禁忌は解禁される
颯天の覚悟
「颯天、ちょっといい?」
一颯が襖の外から声をかける。

「ん。いいよ!」
「ごめんね、仕事終わりで疲れてるのに……」
少し申し訳なさそうに、部屋に入ってくる一颯。
今日も遅くまで、部下達に連れられヤクザ絡みの仕事を見てきた颯天。

「ううん。姉ちゃんなら、大歓迎!」
ニコッと微笑んで、ソファーに促した。
「元気ね!全然疲れてないみたいに見える」
「まぁね!俺はまだ何もさせてもらえないし。見てるだけだから。物足りないくらい。
それより何?」

「明日、成人式でしょ?明日は颯天にとって、色んな意味で大事な日だから、今日…少しだけどお祝いしたくて……。
明日はそんな余裕ないだろうし。
これ、食べよ?」
一颯は、袋から取り出しテーブルに置いた。

「あ、プリン?」
「そ。ケーキはさすがにこの時間は重いから、プリンで。
これなら、颯天も好きでしょ?」
「うん!うまそー!」

「フフ…颯天、成人おめでとう!」
「ありがとう!いただきます!」
「フフ…可愛い。颯天」
微笑み、颯天を見上げる一颯。

「それ、やめない?もういい加減、やだ!」
「そ?だって、可愛いんだもん!でも…早いなぁ。

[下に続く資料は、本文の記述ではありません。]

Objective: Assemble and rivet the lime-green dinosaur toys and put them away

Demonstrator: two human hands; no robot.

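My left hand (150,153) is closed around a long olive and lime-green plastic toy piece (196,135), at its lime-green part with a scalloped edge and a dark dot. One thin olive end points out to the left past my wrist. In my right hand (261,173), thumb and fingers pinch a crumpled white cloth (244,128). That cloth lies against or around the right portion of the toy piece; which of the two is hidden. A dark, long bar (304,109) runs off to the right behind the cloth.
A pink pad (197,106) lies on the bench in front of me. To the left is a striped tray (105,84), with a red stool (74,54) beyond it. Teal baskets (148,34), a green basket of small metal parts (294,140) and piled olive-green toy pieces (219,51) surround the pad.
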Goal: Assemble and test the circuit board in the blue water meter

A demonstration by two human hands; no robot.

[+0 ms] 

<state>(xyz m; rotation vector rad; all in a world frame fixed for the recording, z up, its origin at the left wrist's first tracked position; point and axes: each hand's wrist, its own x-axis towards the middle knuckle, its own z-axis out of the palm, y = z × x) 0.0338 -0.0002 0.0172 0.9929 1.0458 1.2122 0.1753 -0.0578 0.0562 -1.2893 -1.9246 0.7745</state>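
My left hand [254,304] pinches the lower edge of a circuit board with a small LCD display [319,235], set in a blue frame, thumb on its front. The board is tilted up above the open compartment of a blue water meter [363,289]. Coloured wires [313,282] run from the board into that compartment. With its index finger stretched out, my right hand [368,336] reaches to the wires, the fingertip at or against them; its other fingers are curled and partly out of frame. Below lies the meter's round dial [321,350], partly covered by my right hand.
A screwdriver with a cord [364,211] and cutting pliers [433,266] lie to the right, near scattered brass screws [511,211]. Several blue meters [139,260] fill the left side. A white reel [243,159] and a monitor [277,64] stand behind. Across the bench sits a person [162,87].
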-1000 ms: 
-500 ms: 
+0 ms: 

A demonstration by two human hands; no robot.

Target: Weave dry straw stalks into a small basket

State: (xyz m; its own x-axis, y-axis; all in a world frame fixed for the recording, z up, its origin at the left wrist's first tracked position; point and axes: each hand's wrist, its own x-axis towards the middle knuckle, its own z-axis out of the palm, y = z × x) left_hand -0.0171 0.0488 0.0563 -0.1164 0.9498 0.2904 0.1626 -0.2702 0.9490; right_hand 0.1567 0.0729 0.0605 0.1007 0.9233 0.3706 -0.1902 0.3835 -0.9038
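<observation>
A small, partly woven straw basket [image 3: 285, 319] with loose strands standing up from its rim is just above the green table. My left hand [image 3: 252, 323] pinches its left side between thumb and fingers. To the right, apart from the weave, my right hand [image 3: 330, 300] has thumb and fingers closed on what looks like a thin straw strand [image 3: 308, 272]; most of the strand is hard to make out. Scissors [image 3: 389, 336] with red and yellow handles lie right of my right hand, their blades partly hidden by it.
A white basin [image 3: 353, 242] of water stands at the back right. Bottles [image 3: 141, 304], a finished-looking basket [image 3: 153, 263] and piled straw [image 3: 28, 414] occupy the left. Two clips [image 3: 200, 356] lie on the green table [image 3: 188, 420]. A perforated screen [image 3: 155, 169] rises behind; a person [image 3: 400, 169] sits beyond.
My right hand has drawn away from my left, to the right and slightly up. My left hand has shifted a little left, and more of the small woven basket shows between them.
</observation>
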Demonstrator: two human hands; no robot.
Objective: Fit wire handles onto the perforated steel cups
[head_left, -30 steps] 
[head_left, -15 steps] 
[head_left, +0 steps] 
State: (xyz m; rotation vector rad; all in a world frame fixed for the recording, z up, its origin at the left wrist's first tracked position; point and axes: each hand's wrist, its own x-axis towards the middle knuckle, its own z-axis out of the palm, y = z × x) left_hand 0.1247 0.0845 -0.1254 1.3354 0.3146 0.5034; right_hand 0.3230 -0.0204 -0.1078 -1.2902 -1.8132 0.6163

颯天も大人なんだね…!」
「まぁね!もう……大人だよ」
「/////」
急に、颯天が男の顔になる。
一颯は思わずドキッとして俯いた。

「姉ちゃん?どうしたの?」
颯天が俯いた一颯の顔を、覗き込んだ。

「な、なんでもない////!
大丈━━━━━キャッ!?」
「ちょっ…なにやってんだよ!?
ちょっと待ってて!ティッシュ持ってくる!」

颯太や颯天は知らないが、一颯も颯天に特別な感情を抱いている。

急に顔が近づき、持っていたプリンを膝の上に落としたのだ。